## WORK INSTRUCTION
Could the lines from the one containing "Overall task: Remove" through the end of the material below be returned exactly, with nothing else?
Start of Block
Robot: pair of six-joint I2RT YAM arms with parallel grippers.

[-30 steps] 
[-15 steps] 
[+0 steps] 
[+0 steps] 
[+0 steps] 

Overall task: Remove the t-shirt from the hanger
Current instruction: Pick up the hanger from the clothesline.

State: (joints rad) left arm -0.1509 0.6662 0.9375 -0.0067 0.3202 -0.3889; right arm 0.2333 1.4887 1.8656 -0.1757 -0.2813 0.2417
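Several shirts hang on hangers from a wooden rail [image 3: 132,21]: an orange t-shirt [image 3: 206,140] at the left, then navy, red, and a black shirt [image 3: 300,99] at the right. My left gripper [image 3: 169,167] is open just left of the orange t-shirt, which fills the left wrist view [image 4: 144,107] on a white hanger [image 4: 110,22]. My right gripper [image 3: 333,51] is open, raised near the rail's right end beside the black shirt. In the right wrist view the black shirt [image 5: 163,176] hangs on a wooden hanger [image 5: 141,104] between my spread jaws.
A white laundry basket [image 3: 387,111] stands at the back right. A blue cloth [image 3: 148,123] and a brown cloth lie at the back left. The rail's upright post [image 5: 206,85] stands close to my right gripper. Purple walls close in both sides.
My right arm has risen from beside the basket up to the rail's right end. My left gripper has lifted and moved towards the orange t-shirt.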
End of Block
## ANSWER SECTION
Overall task: Remove the t-shirt from the hanger
Current instruction: Pick up the hanger from the clothesline.

State: (joints rad) left arm -0.1509 0.6662 0.9375 -0.0067 0.3202 -0.3889; right arm 0.2333 1.4887 1.8656 -0.1757 -0.2813 0.2417
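Several shirts hang on hangers from a wooden rail [image 3: 132,21]: an orange t-shirt [image 3: 206,140] at the left, then navy, red, and a black shirt [image 3: 300,99] at the right. My left gripper [image 3: 169,167] is open just left of the orange t-shirt, which fills the left wrist view [image 4: 144,107] on a white hanger [image 4: 110,22]. My right gripper [image 3: 333,51] is open, raised near the rail's right end beside the black shirt. In the right wrist view the black shirt [image 5: 163,176] hangs on a wooden hanger [image 5: 141,104] between my spread jaws.
A white laundry basket [image 3: 387,111] stands at the back right. A blue cloth [image 3: 148,123] and a brown cloth lie at the back left. The rail's upright post [image 5: 206,85] stands close to my right gripper. Purple walls close in both sides.
My right arm has risen from beside the basket up to the rail's right end. My left gripper has lifted and moved towards the orange t-shirt.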

Output for this exercise is complete.